Edito : un an pour Hollande, zéro pour les salariés !

Le quinquennat de François Hollande aura au moins été marqué par une réussite : battre le record de l’impopularité au bout d’une année de présidence. Élu avec 51,6 %, on ne compte plus, un an après, qu’un quart des électeurs pour lui faire confiance. De nombreux électeurs de gauche qui avaient saisi le bulletin Hollande pour chasser Sarkozy, sans illusion sur la politique qui serait menée, ont pu vérifier que le changement n’était pas pour maintenant. Comment s’en étonner alors que la ligne de conduite du Président et de son gouvernement consiste depuis le 6 mai 2012 à mettre en œuvre l’agenda néolibéral ?
La normalité dont il souhaite faire la marque de son mandat n’est, somme toute, que la pratique du renoncement des dirigeants de gauche qui, accédant aux responsabilités dans le cadre de l’alternance, revêtent les habits de leurs prédécesseurs, contribuant à discréditer ainsi la politique aux yeux de millions de salariéEs. La fermeté sur le mariage pour tous, comme les gesticulations d’un Montebourg, ne sauraient camoufler cette réalité.

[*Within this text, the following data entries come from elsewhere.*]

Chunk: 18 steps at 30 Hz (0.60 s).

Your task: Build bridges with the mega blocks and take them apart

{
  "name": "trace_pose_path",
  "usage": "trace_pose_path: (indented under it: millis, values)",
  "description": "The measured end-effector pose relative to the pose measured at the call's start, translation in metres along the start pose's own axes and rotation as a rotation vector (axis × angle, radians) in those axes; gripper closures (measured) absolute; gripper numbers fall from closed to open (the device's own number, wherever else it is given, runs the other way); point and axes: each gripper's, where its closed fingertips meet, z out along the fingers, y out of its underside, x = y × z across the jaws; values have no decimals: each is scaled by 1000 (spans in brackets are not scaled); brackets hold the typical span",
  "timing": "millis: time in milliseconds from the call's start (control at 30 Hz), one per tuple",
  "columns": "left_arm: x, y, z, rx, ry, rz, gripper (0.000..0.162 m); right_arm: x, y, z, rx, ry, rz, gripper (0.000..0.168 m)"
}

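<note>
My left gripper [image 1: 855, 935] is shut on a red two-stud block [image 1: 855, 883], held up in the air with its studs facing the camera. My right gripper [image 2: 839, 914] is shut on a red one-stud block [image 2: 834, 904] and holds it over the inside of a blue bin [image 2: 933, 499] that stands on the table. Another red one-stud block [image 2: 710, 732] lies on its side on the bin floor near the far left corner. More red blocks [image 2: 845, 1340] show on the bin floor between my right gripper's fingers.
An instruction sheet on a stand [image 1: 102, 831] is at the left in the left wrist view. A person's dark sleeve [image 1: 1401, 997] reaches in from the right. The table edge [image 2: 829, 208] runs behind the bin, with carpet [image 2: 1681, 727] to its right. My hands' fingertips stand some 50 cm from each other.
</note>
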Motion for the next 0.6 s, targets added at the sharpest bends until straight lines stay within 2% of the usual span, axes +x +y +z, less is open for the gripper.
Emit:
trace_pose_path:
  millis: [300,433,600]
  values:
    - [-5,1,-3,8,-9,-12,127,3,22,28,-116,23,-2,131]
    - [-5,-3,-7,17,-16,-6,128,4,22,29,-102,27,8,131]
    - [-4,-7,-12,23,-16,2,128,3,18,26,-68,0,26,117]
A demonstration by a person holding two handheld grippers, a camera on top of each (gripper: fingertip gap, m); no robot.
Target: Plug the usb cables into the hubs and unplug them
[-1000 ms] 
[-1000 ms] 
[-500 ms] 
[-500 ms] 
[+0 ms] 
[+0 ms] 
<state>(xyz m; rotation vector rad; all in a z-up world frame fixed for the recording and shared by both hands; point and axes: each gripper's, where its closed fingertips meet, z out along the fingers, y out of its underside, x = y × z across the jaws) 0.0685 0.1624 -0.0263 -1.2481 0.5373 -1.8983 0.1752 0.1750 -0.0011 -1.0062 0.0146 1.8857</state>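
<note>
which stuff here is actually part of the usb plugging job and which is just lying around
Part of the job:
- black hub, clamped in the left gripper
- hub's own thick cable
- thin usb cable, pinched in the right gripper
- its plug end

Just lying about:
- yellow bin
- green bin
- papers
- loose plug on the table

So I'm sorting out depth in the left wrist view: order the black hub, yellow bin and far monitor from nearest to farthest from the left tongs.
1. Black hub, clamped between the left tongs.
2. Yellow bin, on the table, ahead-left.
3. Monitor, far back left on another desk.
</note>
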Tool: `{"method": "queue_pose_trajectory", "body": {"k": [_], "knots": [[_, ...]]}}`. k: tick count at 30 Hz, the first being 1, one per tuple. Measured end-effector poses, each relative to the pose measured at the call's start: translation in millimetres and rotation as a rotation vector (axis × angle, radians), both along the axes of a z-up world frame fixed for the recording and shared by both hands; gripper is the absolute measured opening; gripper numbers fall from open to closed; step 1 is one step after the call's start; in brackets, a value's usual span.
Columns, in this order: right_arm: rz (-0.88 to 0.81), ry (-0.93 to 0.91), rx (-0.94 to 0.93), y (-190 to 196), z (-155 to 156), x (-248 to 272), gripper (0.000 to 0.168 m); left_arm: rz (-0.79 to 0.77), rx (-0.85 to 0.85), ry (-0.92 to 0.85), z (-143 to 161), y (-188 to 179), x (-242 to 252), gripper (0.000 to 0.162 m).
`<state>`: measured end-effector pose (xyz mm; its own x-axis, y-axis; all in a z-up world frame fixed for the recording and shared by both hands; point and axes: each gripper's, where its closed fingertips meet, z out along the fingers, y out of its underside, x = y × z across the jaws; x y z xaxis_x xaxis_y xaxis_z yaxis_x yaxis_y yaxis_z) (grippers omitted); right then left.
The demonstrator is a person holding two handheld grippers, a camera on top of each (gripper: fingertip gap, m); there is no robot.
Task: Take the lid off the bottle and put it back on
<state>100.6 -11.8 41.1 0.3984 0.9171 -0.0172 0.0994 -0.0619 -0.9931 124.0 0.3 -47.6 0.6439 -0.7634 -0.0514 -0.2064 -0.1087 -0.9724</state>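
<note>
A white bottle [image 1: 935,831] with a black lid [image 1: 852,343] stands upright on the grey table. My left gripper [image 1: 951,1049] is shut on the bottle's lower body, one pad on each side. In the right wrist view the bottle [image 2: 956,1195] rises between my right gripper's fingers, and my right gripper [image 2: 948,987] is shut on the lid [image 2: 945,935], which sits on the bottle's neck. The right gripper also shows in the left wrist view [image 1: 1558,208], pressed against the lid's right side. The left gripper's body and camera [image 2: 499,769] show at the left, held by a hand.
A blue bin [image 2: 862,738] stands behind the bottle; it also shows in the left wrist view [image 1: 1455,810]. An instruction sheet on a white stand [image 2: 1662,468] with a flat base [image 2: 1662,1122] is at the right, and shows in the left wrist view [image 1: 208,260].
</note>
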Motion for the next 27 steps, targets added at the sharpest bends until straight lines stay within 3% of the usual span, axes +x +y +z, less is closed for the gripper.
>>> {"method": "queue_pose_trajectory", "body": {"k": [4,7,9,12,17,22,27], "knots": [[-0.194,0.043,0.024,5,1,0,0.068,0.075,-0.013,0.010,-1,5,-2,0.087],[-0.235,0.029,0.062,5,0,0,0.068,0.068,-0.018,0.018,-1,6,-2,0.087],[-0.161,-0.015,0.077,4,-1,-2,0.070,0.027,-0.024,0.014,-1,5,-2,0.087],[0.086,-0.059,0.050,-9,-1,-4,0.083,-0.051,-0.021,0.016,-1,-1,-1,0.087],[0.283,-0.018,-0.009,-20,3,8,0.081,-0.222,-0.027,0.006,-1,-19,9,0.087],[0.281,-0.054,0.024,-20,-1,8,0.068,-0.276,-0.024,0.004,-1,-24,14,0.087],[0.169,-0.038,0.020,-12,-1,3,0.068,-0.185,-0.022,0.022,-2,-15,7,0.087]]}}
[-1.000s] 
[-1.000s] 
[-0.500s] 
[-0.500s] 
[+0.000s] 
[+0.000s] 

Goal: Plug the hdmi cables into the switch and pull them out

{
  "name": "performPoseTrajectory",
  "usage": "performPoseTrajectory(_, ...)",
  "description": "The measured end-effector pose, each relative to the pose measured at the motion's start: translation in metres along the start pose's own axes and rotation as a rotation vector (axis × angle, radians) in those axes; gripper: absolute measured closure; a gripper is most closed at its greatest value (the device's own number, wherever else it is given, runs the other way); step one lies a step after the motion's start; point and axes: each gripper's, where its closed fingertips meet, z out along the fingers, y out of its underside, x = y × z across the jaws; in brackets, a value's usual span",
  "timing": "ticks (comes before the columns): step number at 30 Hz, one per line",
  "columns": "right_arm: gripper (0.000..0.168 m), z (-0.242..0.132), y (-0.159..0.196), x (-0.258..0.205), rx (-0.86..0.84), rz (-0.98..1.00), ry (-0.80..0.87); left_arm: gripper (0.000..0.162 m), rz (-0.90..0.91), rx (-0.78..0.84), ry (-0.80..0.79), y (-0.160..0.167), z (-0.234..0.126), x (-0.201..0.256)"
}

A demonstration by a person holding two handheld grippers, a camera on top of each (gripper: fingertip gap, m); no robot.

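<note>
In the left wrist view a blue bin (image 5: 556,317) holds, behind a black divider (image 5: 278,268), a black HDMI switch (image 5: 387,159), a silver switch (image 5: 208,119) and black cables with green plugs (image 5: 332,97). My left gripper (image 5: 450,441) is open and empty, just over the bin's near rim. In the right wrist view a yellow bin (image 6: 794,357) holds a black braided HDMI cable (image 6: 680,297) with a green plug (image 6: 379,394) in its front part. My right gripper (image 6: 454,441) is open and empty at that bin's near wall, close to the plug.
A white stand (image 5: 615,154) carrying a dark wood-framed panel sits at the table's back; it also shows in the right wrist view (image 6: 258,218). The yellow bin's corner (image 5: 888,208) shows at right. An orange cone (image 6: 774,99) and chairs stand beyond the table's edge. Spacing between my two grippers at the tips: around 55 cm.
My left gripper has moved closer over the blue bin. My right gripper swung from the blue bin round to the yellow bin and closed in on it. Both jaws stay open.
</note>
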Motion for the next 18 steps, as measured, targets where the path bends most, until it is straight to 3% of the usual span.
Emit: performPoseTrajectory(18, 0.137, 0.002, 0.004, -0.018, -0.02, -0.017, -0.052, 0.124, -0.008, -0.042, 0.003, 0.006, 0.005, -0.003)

De promesses non tenues (renégociation du TSCG, imposition à 75 %, loi de « dissuasion » des licenciements, fermeture de Fessenheim, amnistie sociale, droit de vote des étrangers…) en décisions favorables au Medef (ANI, crédit d’impôt de 20 milliards, nouvelle offensive contre les retraites…), cette première année n’est que le prélude à de nouvelles attaques contre la classe ouvrière. En témoigne l’annonce par Ayrault, le soir même de la manifestation dimanche 5 mai, d’une réduction des participations de l’État dans le capital de plusieurs entreprises publiques. La voie des privatisations s’agrandit. Le mépris vis-à-vis des classes populaires aussi.
Non seulement cette politique prépare le retour de la droite, si discrète sur les mesures économiques du gouvernement, mais elle nourrit la montée du Front national qui se repaît de la colère accumulée contre les licenciements et la baisse du pouvoir d’achat. D’où l’urgence de favoriser et faire converger les mobilisations, de mettre en débat la perspective d’un gouvernement des travailleurs afin de construire une alternative politique contre l’austérité de gauche, contre la droite et l’extrême droite.